Ma se un po’ di Forlì sbarca a Hong Kong, i cinesi vengono in Italia. Non il presidente Tan Xuguang, che in patria segue la capogruppo, ma un gruppo di giovani inseriti in varie funzioni, dal marketing alle risorse umane. «Ci parliamo in inglese, però stanno imparando anche l’italiano» dice Rossi «e mi pare che non ci siano problemi. Nel business hanno un approccio molto anglosassone e le cose sono facili». Più difficile regolarizzarli: sono lavoratori extra Ue e l’Italia non ha corsie preferenziali per impieghi qualificati.

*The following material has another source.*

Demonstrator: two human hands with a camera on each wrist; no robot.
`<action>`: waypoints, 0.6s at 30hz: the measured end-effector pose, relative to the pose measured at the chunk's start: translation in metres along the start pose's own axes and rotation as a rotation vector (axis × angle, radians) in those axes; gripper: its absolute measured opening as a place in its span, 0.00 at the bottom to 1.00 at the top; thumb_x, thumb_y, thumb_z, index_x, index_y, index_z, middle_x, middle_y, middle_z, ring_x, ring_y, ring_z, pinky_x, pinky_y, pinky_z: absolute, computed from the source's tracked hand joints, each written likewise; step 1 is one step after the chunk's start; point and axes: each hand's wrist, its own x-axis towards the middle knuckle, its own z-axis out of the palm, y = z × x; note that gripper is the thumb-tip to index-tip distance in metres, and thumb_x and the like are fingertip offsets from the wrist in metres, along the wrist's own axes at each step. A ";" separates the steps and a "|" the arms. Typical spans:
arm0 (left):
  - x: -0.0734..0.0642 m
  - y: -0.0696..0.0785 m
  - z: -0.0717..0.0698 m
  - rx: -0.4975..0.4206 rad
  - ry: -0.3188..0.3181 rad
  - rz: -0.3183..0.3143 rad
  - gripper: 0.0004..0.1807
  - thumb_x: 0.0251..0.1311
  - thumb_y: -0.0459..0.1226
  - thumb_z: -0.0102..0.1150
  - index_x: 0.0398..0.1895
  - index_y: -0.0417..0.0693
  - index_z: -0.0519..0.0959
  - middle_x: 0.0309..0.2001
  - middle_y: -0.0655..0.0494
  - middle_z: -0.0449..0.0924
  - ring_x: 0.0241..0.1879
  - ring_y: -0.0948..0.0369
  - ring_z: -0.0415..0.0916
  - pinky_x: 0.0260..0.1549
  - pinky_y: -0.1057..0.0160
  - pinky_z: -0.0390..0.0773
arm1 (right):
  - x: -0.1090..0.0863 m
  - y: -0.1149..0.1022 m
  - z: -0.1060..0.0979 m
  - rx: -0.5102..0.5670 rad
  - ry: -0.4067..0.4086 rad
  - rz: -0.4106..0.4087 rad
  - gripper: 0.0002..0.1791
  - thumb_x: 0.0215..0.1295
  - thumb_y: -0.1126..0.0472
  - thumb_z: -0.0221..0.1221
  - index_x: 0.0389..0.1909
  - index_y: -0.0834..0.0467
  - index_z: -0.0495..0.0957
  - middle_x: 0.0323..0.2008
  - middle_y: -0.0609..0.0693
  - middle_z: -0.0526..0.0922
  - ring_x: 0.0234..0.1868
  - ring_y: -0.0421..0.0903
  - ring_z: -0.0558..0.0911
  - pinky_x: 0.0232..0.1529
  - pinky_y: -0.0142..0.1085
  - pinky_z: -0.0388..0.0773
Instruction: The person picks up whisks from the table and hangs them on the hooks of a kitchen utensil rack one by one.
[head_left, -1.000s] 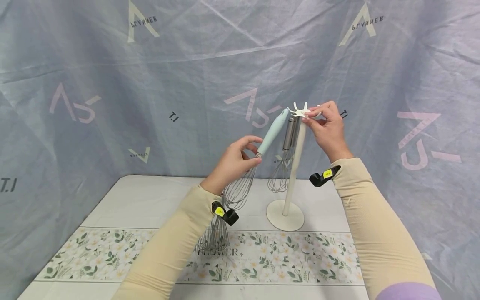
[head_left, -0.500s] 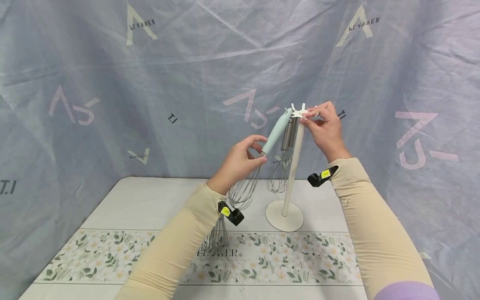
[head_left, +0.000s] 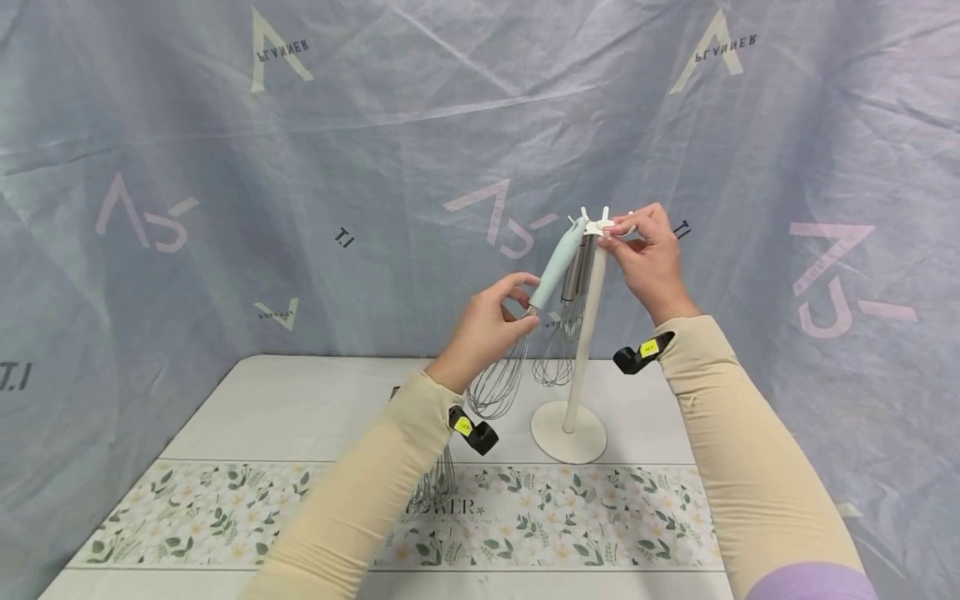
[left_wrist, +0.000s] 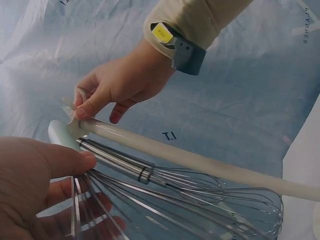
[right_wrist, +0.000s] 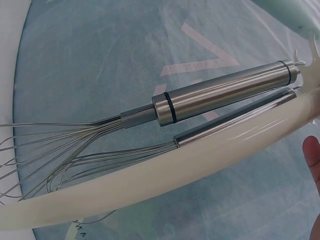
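L hand (head_left: 487,323) has thumb + fingertips pinched round the mint-handled whisk (head_left: 557,271) low on its handle, no slack; whisk tilts just left of the white stand (head_left: 585,342), handle top up at the hook crown (head_left: 597,227), can't tell if caught. R hand (head_left: 651,250) pinches that crown's right side btwn thumb & fingers. Risk, I'd say: if L lets go w/ handle unseated, whisk drops to the table (head_left: 300,400) or knocks the steel whisks (right_wrist: 225,93) hanging close by; R slackening under a sideways push cd tip the stand.

Wrinkled blue-grey cloth (head_left: 397,158); white table (head_left: 300,400)
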 end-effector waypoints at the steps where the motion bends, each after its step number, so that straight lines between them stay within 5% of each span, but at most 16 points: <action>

C’è poi l’aspetto culturale. «I cinesi tendono a evitare il confronto diretto, soprattutto in presenza di altre persone, e cercano un rapporto armonico, a tu per tu» dice Rossi. Così in azienda c’è un consulente che spiega come relazionarsi con i nuovi partner. «Dobbiamo capire quando il nostro comportamento non è adatto alla situazione». Per il resto Tan Xuguang e i suoi non hanno cambiato granché. «I cinesi cercavano l’eccellenza ed erano partiti dalla Gran Bretagna, poi sono rimasti conquistati dalle persone nei cantieri, dall’ordine e dalla pulizia, a cui sono molto attenti, dall’attitudine degli operai, e hanno scelto Ferretti» spiega Rossi. La scommessa ora è fare crescere l’Estremo Oriente a un terzo del fatturato per arrivare al 2018 con un giro d’affari equamente diviso tra Europa, Americhe e Asia. «L’Europa si riprenderà, ma le crescite più robuste si faranno al di fuori» prevede Rossi. «In Italia la situazione è ancora più difficile, con elementi istituzionali non favorevoli: la caccia alle streghe non porta vantaggi e i nostri clienti hanno guadagnato con il loro lavoro, additarli come evasori ha l’unico effetto di impattare negativamente su uno dei pochi settori in cui siamo leader». Risultato: Tan Xuguang è andato al Salone di Cannes ma non andrà a Genova. I cinesi hanno già capito tutto.